Question: What leads the reciprocal process: consumption or production?
It might be production. I have the technology at hand; I can use it to make shoes. But how many shoes should I make? 1 pair per person per year in this city? My factory can do that quite easily, and it will be somewhat profitable. However, I have the capacity to make 2 pairs of shoes per person per year. At that level, I will make more profit and will get richer. But somehow, I have to convince people that they should buy an extra pair of shoes per person per year.
Fortunately, somebody just invented advertising. I can use advertising to convince people that it is actually a very good thing to have 2 pairs of shoes per person per year--a black work boot and a brown oxford. Next year the ideal will be a black work book, a brown oxford, and something new, an fancy slip-on. And so on.
The shoemaker's factory is humming, he's getting rich, and shoes have become fashion. More, more, more.
Industrial production and capitalism's need for ever-expanded markets creates and drives culture. What used to be an agrarian culture of peasants, yeomen farmers, able hard working men and sturdy resourceful women, becomes a dense urban culture of many people working together, doing all sorts of narrowly defined tasks.

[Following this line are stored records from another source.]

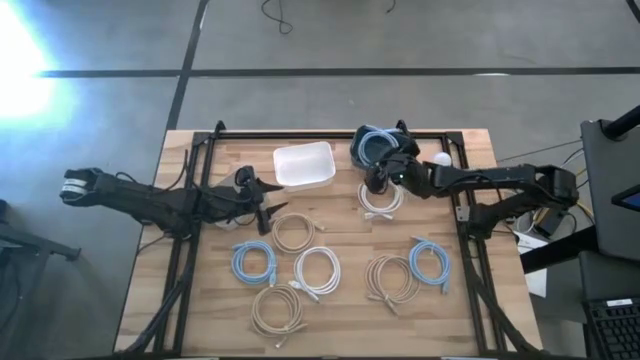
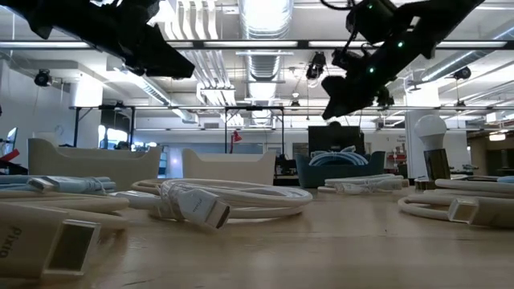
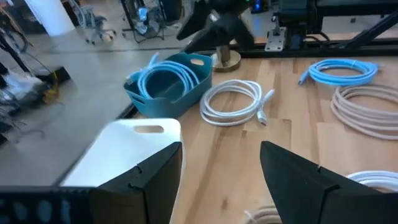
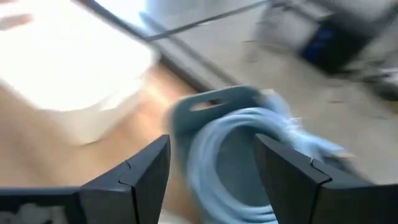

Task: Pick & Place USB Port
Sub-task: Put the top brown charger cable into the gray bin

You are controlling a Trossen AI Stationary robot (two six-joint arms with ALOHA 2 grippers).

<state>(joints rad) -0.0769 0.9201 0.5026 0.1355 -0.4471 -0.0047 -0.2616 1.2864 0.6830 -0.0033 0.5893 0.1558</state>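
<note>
Right gripper (image 1: pixel 376 182) raised off the table between blue bin (image 1: pixel 374 146) and white coil (image 1: pixel 380 198); jaws spread, nothing between them in the right wrist view, which looks down on the bin (image 4: pixel 233 155) with a blue cable coiled inside and on white tray (image 4: pixel 68 68) beside it. Left gripper (image 1: pixel 266 206) near table centre, just short of the tray (image 1: pixel 304 165); jaws parted and empty, fingers (image 3: pixel 146 180) framing tray edge and bare wood in the left wrist view. White coil (image 3: pixel 233 102) flat on the table just beside the blue bin (image 3: pixel 168 84), connector end pointing away from the bin. Other coils loose on the wood: beige coil (image 1: pixel 294 232) just beside left gripper, blue coil (image 1: pixel 254 262), white ring (image 1: pixel 318 270), tan coil (image 1: pixel 276 311) near front edge, tan pair (image 1: pixel 392 277) touching a second blue coil (image 1: pixel 429 263). Bulb (image 1: pixel 441 159) upright near the right arm. Low view: white connector (image 2: pixel 193 202) in foreground, both arms overhead, clear of the table.
</note>
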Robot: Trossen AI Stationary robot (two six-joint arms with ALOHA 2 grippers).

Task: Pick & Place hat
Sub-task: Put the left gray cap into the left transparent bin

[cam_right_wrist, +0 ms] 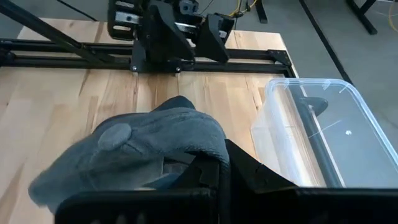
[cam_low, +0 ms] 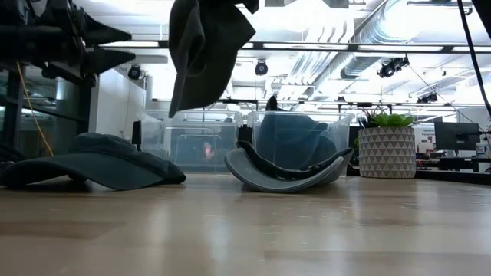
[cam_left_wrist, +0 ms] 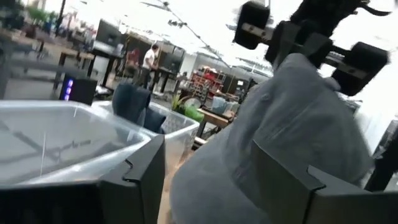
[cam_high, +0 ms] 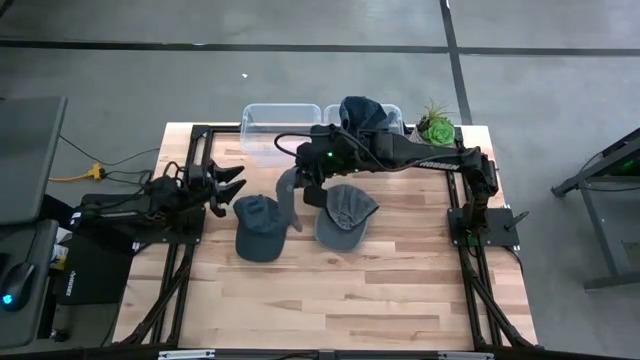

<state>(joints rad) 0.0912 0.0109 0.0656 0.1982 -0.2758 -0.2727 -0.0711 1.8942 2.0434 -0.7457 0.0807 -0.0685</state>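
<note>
No text, label, brand, number or sign can be read in any of the views. The right arm [cam_high: 420, 155] carries a faint pale marking along its side in the high view, but it is too small to make out. Far screens and fittings in the room behind the tabletop [cam_low: 245, 230] show no legible writing.
</note>
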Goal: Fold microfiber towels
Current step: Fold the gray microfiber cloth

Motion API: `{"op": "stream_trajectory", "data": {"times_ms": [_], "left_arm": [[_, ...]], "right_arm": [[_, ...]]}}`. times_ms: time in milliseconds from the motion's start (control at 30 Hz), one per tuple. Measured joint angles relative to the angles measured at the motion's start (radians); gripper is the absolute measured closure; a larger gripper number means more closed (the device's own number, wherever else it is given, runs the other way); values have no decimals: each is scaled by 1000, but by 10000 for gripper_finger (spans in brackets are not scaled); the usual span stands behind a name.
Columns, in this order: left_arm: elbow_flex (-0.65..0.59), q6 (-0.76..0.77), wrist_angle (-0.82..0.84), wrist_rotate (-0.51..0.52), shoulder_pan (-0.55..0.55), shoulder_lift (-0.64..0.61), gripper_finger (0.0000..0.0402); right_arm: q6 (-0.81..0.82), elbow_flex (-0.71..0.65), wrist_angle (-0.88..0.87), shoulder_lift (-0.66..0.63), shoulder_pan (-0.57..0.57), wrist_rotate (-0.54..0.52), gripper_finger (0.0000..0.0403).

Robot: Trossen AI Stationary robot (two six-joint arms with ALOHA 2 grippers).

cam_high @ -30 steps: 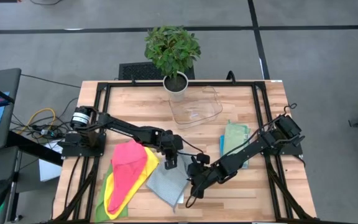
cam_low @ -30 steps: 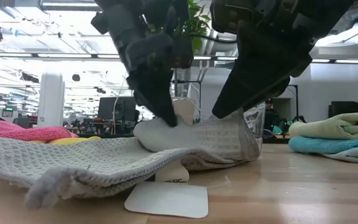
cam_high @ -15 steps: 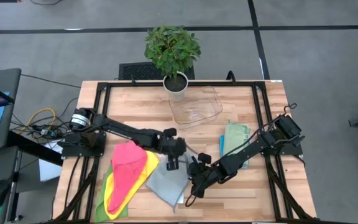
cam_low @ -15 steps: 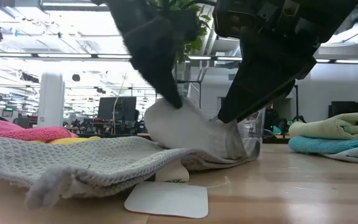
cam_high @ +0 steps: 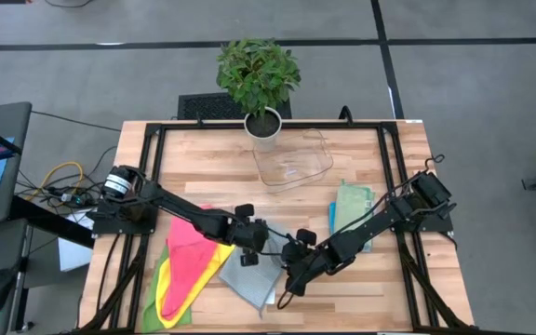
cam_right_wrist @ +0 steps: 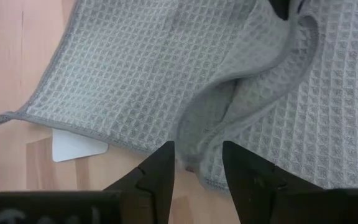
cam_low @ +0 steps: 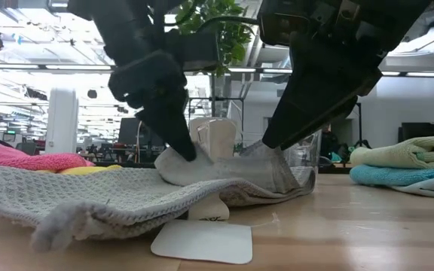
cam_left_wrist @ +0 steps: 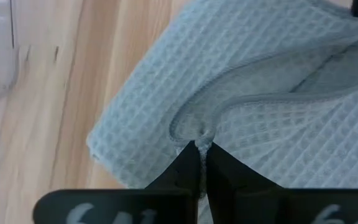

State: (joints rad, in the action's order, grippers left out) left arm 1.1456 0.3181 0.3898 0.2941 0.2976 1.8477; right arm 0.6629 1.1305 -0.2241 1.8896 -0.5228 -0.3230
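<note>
We logged the grey waffle towel (cam_high: 249,274) spread on the wooden surface (cam_high: 203,158) toward its front edge, between the pink and yellow towels (cam_high: 186,270) on one side and the stack of folded green and blue towels (cam_high: 352,209) on the other.

Change noted: over the last second the left claw (cam_left_wrist: 201,147) had shut fully, its fingers meeting on a puckered fold of the towel's hem. In the level view it had also travelled from near the right claw toward the pink pile, and the raised hump of cloth it carried had sunk lower and been drawn along with it.

The right claw (cam_right_wrist: 196,167) had not shifted. Its fingers stood partly apart, straddling a ridge of the same towel near its edge; we could not tell whether they truly pinched it or only pressed beside it.

Our reading: the far edge was being pulled over the body of the cloth, so a first fold was under way but not laid flat. The towel was bunched between the two claws, not creased.

Writing: pale characters showed on the black bar at the foot of each wrist picture, cut off and unreadable. A small white card (cam_low: 202,242) lay flat by the towel's near edge, blank as far as we could see. No brand or label showed on any towel.
</note>
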Motion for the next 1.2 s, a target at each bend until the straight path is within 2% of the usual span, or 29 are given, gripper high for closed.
{"op": "stream_trajectory", "data": {"times_ms": [467, 733, 900, 1200], "left_arm": [[-3, -7, 24, 9, 95, -2, 397], [-3, 21, 76, 9, 112, 0, 397], [-3, 42, 101, 31, 129, 1, 397], [-3, 19, 129, 62, 131, 2, 397]], "right_arm": [[-4, 0, 107, 0, -10, -46, 243], [-3, 0, 106, 0, -5, -47, 243], [17, 0, 115, 6, -6, -111, 243], [18, 0, 158, 48, -3, -127, 243]]}}
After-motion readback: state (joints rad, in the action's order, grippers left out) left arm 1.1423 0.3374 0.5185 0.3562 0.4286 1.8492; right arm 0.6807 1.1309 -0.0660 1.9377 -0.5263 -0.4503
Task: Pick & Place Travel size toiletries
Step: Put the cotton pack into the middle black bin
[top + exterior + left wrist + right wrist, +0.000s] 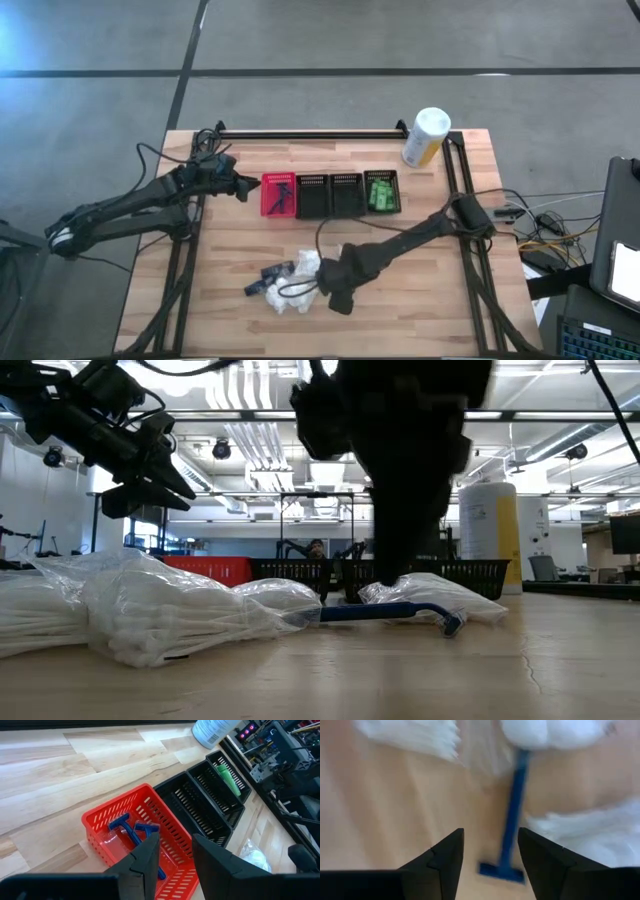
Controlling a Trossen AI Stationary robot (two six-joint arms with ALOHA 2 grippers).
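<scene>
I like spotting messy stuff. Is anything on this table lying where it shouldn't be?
Yes. A blue razor lies loose on the table among the white plastic-wrapped bundles, under the right gripper with its jaws open, while other blue razors already sit in the red basket. Nothing looks spilled or broken.

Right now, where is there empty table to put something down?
Bare wood lies between the basket row and the white bundles, and along the right side below the canister. It is crowded around the bundles, where the right gripper hovers.
</scene>
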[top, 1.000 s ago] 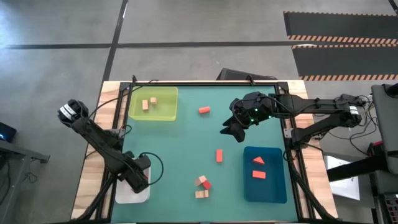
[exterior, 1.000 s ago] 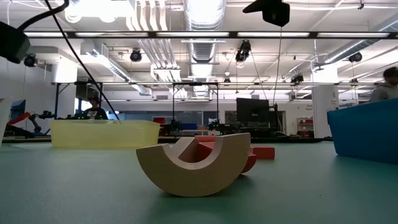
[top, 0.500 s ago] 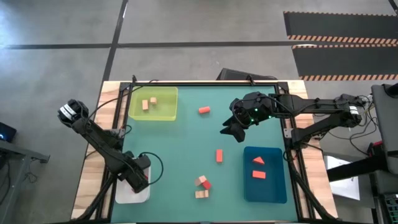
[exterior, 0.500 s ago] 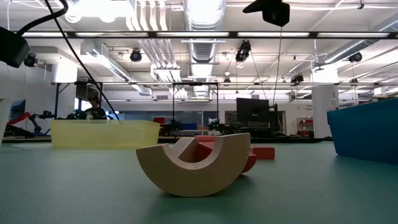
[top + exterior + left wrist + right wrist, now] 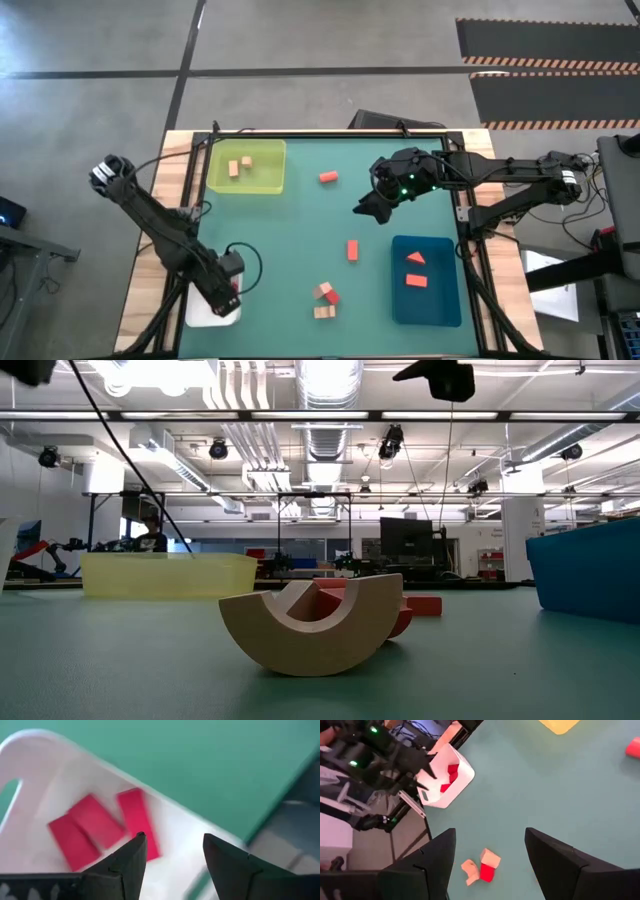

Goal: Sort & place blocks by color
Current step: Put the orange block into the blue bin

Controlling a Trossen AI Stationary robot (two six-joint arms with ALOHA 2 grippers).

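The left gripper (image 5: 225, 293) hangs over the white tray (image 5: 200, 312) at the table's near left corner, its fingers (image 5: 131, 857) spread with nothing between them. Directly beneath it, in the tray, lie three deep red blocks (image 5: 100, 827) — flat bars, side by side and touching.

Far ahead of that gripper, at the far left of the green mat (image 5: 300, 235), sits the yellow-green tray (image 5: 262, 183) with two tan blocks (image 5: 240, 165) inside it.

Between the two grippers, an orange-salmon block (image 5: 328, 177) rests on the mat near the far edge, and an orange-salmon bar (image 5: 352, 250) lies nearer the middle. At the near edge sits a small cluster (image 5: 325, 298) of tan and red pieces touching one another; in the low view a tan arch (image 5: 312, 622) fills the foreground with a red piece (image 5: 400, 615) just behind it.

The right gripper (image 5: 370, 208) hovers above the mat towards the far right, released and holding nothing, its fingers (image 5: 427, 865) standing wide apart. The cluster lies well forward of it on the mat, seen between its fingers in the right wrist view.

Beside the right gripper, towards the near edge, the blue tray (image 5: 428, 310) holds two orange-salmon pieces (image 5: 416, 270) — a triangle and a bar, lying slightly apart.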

In the industrialized, capitalist urban environment, buying and displaying goods has become more than a habit -- it's an economic necessity. The act of buying and having takes on values that were entirely irrelevant or unimaginable in even a prosperous agrarian society. The mountain of products that the factories produce
must be bought -- whether or not people need or want them. (Or overproduction leads to a depression.)
Industrialized capitalism is a trap. Once a given culture steps onto the treadmill of production and consumption, it's very hard for it to get off without a crash. And, like all good traps, it isn't really visible until it's too late.